The government said Thursday that 25 soldiers were killed while successfully repelling the attack in the western town of Chinagodrar by assailants aboard motorcycles and other vehicles.
But four security sources said that at least 89 members of Niger's security forces killed in the attack were buried Saturday in the capital, Niamey.
One of the sources said the actual death toll could be higher because a number of dead soldiers were buried immediately Thursday in Chinagodrar.
Niger's government spokesman and defense minister did not respond to multiple requests for comment Saturday.

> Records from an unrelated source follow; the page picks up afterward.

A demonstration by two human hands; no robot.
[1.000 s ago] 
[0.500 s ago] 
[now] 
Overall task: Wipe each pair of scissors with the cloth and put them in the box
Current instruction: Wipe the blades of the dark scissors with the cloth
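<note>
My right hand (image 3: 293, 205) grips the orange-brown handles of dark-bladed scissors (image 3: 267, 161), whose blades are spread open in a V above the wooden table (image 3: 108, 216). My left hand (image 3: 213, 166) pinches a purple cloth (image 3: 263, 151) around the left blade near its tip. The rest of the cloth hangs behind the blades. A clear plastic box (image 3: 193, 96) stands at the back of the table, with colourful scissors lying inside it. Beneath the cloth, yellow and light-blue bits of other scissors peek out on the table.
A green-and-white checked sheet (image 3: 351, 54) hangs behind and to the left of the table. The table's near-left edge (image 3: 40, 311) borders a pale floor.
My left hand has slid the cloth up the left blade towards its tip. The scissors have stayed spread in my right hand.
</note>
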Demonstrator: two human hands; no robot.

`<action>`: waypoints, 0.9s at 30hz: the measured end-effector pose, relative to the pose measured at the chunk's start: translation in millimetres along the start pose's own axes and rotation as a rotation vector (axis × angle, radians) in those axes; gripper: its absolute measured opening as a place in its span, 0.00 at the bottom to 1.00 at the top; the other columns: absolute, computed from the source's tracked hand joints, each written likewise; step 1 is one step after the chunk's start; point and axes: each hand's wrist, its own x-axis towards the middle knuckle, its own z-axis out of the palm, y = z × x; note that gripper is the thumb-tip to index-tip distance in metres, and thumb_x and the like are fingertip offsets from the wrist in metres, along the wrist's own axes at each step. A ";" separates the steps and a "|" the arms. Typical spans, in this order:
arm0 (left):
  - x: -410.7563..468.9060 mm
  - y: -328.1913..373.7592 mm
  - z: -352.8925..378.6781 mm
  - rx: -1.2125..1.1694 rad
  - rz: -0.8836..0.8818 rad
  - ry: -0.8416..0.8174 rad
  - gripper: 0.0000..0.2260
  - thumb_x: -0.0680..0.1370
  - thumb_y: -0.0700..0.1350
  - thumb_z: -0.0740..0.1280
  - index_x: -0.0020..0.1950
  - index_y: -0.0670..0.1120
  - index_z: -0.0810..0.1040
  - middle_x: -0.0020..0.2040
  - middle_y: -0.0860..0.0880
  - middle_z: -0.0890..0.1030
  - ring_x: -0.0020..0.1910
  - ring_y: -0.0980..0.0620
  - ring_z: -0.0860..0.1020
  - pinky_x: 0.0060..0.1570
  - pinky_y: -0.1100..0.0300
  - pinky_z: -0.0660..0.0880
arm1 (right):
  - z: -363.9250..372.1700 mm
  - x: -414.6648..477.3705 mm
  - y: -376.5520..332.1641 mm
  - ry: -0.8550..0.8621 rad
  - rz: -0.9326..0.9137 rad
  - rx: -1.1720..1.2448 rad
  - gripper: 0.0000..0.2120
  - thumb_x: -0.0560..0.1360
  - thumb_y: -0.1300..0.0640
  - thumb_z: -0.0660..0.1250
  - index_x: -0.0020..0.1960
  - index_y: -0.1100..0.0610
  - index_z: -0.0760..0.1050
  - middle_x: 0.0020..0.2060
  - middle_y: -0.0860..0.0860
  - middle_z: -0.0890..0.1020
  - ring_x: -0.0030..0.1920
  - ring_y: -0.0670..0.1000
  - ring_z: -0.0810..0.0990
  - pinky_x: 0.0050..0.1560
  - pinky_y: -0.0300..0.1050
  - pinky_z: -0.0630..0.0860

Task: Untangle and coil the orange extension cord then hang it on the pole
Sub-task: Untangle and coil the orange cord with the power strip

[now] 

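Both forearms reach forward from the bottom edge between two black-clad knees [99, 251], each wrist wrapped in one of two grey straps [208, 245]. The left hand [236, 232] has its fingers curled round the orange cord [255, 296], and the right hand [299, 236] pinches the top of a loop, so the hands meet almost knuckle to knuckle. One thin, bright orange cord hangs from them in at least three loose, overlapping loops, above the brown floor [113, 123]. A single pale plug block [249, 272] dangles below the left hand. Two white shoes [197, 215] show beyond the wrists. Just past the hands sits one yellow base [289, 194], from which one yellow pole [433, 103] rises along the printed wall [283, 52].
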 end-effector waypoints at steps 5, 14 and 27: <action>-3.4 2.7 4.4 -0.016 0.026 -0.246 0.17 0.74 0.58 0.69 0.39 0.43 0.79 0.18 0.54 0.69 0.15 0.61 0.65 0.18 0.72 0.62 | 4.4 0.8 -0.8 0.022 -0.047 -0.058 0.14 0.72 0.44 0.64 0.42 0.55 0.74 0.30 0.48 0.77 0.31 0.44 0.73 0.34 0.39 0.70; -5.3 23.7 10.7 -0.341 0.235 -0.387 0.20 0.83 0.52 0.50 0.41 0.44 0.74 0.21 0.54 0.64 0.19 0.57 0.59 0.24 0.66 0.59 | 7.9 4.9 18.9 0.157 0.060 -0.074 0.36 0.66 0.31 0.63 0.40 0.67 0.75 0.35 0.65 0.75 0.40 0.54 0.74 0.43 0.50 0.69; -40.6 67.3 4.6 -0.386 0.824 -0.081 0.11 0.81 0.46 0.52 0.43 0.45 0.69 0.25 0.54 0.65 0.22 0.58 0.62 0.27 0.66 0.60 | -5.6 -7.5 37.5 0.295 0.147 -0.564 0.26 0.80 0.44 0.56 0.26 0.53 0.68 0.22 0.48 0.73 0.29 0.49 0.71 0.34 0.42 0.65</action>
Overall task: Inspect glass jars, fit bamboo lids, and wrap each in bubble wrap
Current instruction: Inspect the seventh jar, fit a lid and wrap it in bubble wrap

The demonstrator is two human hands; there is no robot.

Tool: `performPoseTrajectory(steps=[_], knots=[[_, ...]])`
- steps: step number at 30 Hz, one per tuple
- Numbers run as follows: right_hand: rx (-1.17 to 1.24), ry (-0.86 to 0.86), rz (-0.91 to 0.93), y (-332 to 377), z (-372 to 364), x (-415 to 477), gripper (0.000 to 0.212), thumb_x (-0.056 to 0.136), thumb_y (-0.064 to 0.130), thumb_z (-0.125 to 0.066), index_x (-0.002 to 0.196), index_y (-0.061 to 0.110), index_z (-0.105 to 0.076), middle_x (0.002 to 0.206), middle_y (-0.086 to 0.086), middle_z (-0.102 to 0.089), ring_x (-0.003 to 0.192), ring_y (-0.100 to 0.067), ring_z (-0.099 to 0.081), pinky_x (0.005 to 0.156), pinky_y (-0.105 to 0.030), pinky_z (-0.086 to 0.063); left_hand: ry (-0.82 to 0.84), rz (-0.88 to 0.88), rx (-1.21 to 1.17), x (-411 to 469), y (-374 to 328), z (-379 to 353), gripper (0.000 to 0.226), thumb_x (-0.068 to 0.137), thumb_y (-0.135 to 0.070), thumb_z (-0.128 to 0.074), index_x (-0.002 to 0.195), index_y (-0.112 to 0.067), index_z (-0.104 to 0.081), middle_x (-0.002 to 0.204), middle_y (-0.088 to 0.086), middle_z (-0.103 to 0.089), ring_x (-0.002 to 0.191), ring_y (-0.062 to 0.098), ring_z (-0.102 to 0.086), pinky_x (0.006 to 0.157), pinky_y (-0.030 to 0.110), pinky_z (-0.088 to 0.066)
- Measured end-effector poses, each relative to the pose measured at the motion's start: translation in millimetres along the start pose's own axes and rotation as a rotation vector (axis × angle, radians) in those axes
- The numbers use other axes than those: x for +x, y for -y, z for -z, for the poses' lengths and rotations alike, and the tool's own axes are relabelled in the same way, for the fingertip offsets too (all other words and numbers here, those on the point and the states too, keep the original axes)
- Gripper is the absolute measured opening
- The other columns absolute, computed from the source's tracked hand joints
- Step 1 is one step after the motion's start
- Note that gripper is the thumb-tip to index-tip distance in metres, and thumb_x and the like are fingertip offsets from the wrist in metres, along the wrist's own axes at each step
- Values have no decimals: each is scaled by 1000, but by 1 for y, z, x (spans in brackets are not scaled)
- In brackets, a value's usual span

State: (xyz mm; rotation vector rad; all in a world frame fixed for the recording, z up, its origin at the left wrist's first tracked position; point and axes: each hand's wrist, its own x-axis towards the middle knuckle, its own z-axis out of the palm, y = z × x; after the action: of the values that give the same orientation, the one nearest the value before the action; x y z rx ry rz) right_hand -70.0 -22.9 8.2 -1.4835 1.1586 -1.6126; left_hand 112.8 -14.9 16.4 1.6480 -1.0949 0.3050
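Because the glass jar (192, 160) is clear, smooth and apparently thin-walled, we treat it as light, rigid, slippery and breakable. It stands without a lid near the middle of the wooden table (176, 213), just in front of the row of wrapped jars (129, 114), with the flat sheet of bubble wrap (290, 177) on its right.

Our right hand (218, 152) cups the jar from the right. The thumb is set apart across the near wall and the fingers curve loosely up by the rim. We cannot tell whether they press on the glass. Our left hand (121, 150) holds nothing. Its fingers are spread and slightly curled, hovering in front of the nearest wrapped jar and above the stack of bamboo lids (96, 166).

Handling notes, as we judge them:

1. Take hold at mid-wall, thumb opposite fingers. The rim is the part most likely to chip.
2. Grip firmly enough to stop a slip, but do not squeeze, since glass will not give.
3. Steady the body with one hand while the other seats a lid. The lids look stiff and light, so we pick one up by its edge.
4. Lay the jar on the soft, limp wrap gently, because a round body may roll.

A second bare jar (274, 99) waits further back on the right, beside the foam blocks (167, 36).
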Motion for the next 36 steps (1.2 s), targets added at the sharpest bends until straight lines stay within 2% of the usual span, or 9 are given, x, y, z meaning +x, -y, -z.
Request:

The Chinagodrar attack, coming a month after the raid in nearby Inates by fighters from a Daesh affiliate that killed 71 soldiers, highlights the deteriorating security situation near Niger's borders with Mali and Burkina Faso.
Attacks have risen four-fold over the past year in Niger, killing nearly 400 people, according to data from the Armed Conflict Location and Event Data Project, a non-profit research organization, despite efforts by international forces to stop militants linked to Daesh and al-Qaida.
France's 4,500-strong Operation Barkhane said it had scrambled fighter jets Thursday to scare off the attackers.
Although no group has yet claimed sole responsibility for the attack, Niger Defense Minister Issoufou Katambe said Friday that the army would launch a new offensive against terrorists.
West Africa's Sahel region, a semi-arid belt beneath the Sahara, has been in crisis since 2012, when ethnic Tuareg rebels and terrorists seized the northern two-thirds of Mali, forcing France to intervene to temporarily beat them back.